#### DATASET CONTENT
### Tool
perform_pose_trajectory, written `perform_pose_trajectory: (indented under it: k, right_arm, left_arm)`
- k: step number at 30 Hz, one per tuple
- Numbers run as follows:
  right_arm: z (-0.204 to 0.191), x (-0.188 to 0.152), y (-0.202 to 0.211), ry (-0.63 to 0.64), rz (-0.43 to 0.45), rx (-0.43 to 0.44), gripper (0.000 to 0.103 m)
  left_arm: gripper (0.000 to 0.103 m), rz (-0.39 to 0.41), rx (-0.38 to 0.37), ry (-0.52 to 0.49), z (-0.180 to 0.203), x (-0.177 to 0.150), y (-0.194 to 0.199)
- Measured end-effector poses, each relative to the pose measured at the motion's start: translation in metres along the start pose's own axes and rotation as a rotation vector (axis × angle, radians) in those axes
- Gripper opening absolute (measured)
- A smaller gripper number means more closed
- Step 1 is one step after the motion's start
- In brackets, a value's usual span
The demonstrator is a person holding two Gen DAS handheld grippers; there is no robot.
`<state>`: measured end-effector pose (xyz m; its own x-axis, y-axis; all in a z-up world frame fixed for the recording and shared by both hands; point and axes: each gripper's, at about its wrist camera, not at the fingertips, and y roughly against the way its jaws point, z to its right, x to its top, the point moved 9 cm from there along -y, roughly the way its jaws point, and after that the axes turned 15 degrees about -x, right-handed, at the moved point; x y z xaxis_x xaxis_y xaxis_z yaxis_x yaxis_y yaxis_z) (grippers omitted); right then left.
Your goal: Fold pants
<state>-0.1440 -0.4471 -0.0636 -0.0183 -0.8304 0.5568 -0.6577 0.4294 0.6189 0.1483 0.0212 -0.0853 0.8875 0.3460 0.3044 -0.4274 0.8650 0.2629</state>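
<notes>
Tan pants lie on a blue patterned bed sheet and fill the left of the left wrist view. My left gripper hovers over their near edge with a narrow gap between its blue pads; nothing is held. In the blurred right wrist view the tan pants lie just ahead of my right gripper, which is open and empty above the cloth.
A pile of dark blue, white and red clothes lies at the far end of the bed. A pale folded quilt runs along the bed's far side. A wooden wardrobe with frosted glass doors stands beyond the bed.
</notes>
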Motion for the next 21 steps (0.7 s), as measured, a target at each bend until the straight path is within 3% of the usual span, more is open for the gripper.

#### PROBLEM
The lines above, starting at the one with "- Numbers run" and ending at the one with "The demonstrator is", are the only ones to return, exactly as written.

#### TASK OUTPUT
- Numbers run as follows:
  right_arm: z (-0.204 to 0.191), x (-0.188 to 0.152), y (-0.202 to 0.211), ry (-0.63 to 0.64), rz (-0.43 to 0.45), rx (-0.43 to 0.44), gripper (0.000 to 0.103 m)
  left_arm: gripper (0.000 to 0.103 m), rz (-0.39 to 0.41), rx (-0.38 to 0.37), ry (-0.52 to 0.49), z (-0.180 to 0.203), x (-0.177 to 0.150), y (-0.194 to 0.199)
- Measured end-effector poses, each relative to the pose measured at the motion's start: translation in metres along the start pose's own axes and rotation as a rotation vector (axis × angle, radians) in those axes
- Gripper opening absolute (measured)
- A smaller gripper number means more closed
- Step 1 is one step after the motion's start
- In brackets, a value's usual span
The demonstrator is a person holding two Gen DAS handheld grippers; there is no robot.

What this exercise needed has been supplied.